How to speed up WordPress
For users to feel they are interacting freely the response time must be within 1 second. This is a blog post about how you reach that goal with the help of some simple Wordpress plugins, Firefox extensions and more.
40 years ago Robert B. Miller wrote a paper on ‘Response Time in Man-Computer Conversational Transactions’ which described three levels of response time. A response time of 0.1 seconds feels instantaneous. A response time within 1 second is fast enough for users to feel they are interacting freely and if the response time go above 10 seconds the user’s will lose its focus on the dialog. Miller concluded that a consistent 2 second response would be ideal.
Then the Internet happened and the rules were changed. In 2001 Zona Research released report that stated that the average web user will wait about eight seconds for a page to download, later known as the ’8 second rule’.
For a long time, by Internet standards, the 8 second rule misguided web workers to create web pages that just barely keeps the user focused. If you already haven’t it’s really the time to create a web page that get your users to feel they are interacting freely. Its time to create a web page that loads up at a lot close to 1 second than 8.

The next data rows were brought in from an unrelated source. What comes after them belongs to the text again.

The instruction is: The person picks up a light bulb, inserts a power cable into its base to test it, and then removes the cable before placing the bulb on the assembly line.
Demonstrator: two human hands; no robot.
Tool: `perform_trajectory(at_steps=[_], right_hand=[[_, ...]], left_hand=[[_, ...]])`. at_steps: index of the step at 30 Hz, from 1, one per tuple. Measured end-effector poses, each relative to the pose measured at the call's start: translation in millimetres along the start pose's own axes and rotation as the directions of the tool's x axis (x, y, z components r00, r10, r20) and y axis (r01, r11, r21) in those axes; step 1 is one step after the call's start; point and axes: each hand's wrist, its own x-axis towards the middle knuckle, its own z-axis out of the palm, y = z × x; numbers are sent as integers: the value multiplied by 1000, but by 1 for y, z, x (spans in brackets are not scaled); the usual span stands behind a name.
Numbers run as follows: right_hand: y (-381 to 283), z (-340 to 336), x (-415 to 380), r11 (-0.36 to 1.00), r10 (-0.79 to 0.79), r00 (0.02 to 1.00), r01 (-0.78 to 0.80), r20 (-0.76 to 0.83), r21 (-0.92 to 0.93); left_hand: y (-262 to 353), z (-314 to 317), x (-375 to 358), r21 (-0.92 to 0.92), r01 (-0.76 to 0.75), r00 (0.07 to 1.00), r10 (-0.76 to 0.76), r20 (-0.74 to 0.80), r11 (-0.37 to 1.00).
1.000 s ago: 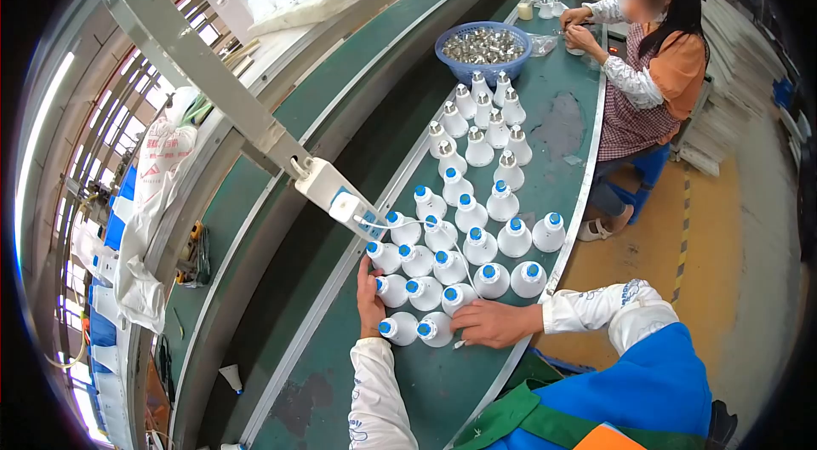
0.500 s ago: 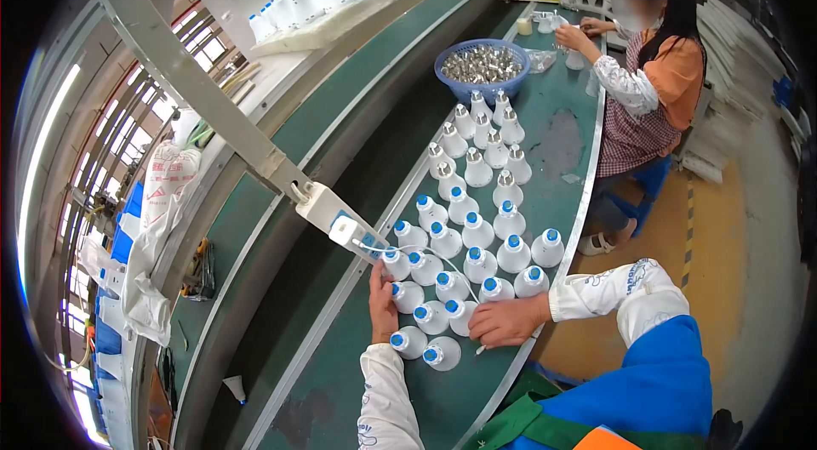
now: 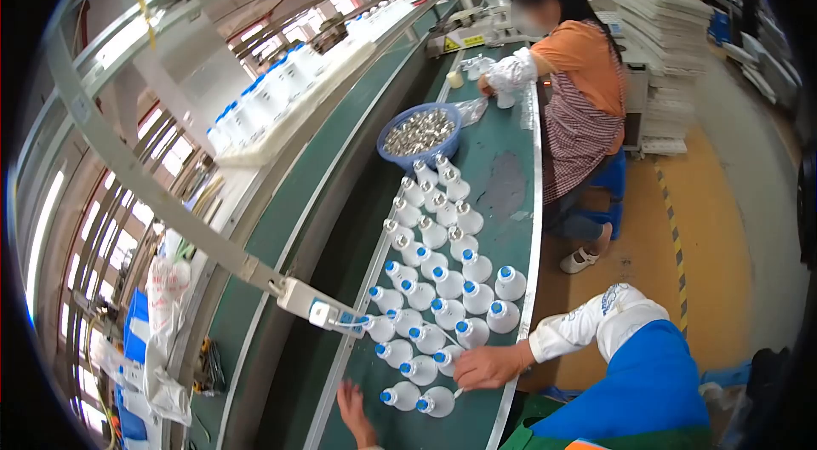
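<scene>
Several white bulb-shaped parts [image 3: 448, 282] stand in rows on the green belt [image 3: 502, 152]; the nearer ones have blue tips, the farther ones metal caps. My right hand [image 3: 487, 367] is at the belt's right side, touching the near right of the group, its fingers curled round something thin and white that I cannot make out. My left hand [image 3: 353, 412] hovers by the belt's left edge, left of the nearest parts, with its fingers apart and nothing in it. A thin white cable runs from the power strip [image 3: 319, 305] over the parts.
A blue basket [image 3: 455, 144] of metal caps stands farther up the belt. Beyond it a co-worker [image 3: 583, 93] sits at the right side, hands over the belt. A metal arm [image 3: 162, 195] crosses at left. More white parts [image 3: 268, 97] stand on the upper left shelf.
My left hand has let go of the parts' left side and moved toward me, opening. My right hand stays by the near parts. The view has turned, and the co-worker leans farther over the belt.
</scene>
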Motion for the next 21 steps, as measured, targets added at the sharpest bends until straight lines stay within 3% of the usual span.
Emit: perform_trajectory(at_steps=[1, 2, 4, 5, 6, 10, 15, 17, 19, 20, 21], right_hand=[[-11, 4, 5, 994, 96, 989, -89, -115, 60], [-24, 5, 12, 995, 95, 987, -90, -132, 46], [-51, 8, 26, 982, 185, 938, -167, -294, 87], [-60, 12, 34, 983, 183, 935, -167, -305, 79], [-68, 19, 44, 994, 110, 939, -94, -327, 63], [-87, 62, 75, 995, -88, 910, 103, -405, 15], [-112, 99, 107, 954, -277, 945, 292, -173, 70], [-115, 116, 107, 955, -276, 948, 289, -161, 64], [-115, 132, 103, 956, -276, 954, 285, -120, 65], [-114, 141, 99, 957, -275, 957, 281, -96, 68], [-112, 149, 94, 958, -273, 959, 278, -71, 72]], left_hand=[[-36, -31, -13, -7, -92, 995, 92, 48, 996], [-26, -31, -41, 5, -29, 999, 29, 17, 1000], [43, 15, -96, 233, -110, 967, 51, 249, 966], [55, 31, -104, 449, -131, 962, 5, 272, 884], [60, 42, -109, 639, -153, 959, -43, 280, 754], [49, 63, -104, 715, -74, 987, -53, 154, 695], [19, 80, -97, 800, 83, 996, -64, -56, 595], [7, 70, -92, 813, 115, 993, -65, -94, 571], [-13, 25, -87, 817, -211, 968, 232, 98, 537], [-25, 4, -85, 865, -320, 888, 440, 132, 386], [55, 21, -109, 869, -95, 993, 102, 52, 485]])
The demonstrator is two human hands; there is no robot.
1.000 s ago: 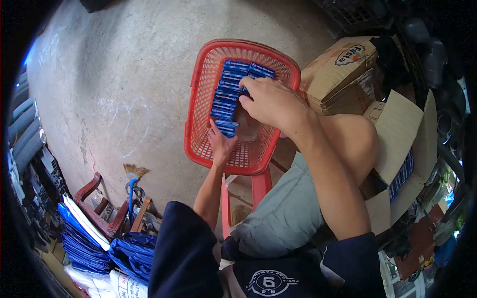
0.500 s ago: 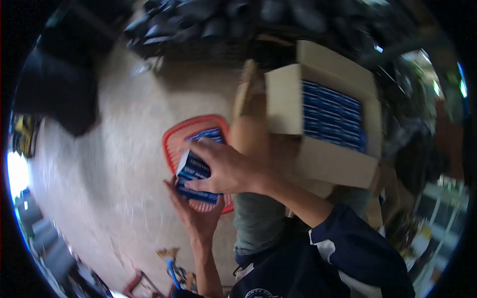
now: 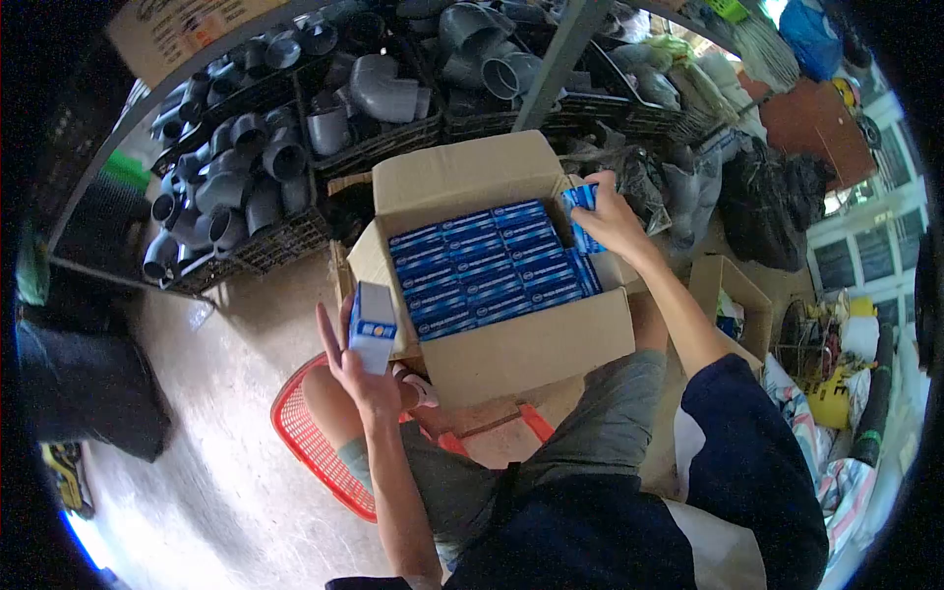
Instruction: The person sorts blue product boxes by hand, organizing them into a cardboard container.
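Observation:
My left hand (image 3: 370, 389) is closed around a small blue-and-white cardboard box (image 3: 374, 329), held upright just left of the large carton, its pale side towards me. At the carton's right side, my right hand (image 3: 618, 224) grips a second blue box (image 3: 582, 218) between thumb and fingers, at the level of the flap. Rows of matching blue boxes fill the open carton (image 3: 531, 356), packed flat side by side. One box (image 3: 586, 272) stands on edge along the carton's right wall, just below my right hand.
A red plastic basket (image 3: 313, 447) sits on the floor by my left leg, partly hidden behind it. Black crates (image 3: 265, 251) of grey pipe fittings (image 3: 383, 90) line the back. To the right are a smaller open carton (image 3: 736, 300) and black plastic bags (image 3: 772, 197).
The view has swung from the red basket to the carton. My hands, together over the basket before, are now apart, the right one at the carton's right side.

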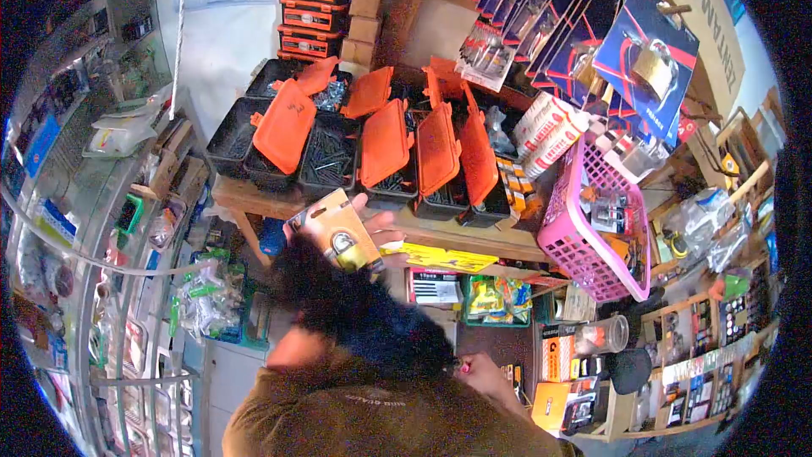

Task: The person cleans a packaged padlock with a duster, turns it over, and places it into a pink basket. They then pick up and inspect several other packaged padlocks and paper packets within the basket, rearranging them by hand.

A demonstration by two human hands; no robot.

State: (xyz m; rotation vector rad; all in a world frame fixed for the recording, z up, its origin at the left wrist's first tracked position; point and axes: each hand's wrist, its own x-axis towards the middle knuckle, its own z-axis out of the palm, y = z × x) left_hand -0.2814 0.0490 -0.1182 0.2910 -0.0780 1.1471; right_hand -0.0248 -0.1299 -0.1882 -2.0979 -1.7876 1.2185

Dust-Me Selectors a Firefox extension
Dust-Me Selectors is a Firefox extension that finds unused CSS selectors. You can test pages individually, or spider an entire site, and you’ll end up with a profile of which selectors are not used anywhere. Essentially it removes unnecessary data that is transferred to the user.
Download Dust-Me Selectors from Sitepoint
WP CSS a WordPress plugin
<link rel="stylesheet" href="/wp-css-compress.php?f=style.css" type="text/css" />
This plugin will combine all your stylesheets in to one, thus reduce the number of HTTP requests required to render the page. It will also strip your files from whitespaces, compress it with GZIP and set a cache expiry time of your choosing.
Download WP CSS from WordPress
WP JS a WordPress plugin
<script src="wp-js-compress.php?f=1.js,2.js,3.js" type="text/javascript"></script>
This plugin will GZIP and JSMIN your JavaScript files as well as allowing the ability to put JavaScript files into a single file at the client’s end. Just like the WP CSS plugin this will reduce the number of HTTP requests and lower your blogs response time.
Download WP JS from WordPress
WP Super Cache a WordPress plugin
This plugin generates static html files from your dynamic WordPress blog. After a html file is generated your webserver will serve that file instead of processing the comparatively heavier and more expensive WordPress PHP scripts. Super Cache also has the feature to compress your html files using GZIP. There is also a special version of WP Super Cache which has the ability to minify HTML.
Download WP Super Cache from WordPress
Download WP Super Cache with WPSCMin from Lyncd
Optimize DB a WordPress plugin
This plugin lets you optimize the tables of your database, to reduce their overhead.
Download Optimize DB from WordPress
Yahoo YSlow a Firefox Firebug extension
YSlow analyzes web pages and suggests ways to improve their performance based on a set of rules for high performance web pages. It lets you know if you have too many DOM elements, if your javascripts are positioned wrong, if you compression is working and much, much more.
Download YSlow from Yahoo
Last, but not least. Upgrade and do a clean up.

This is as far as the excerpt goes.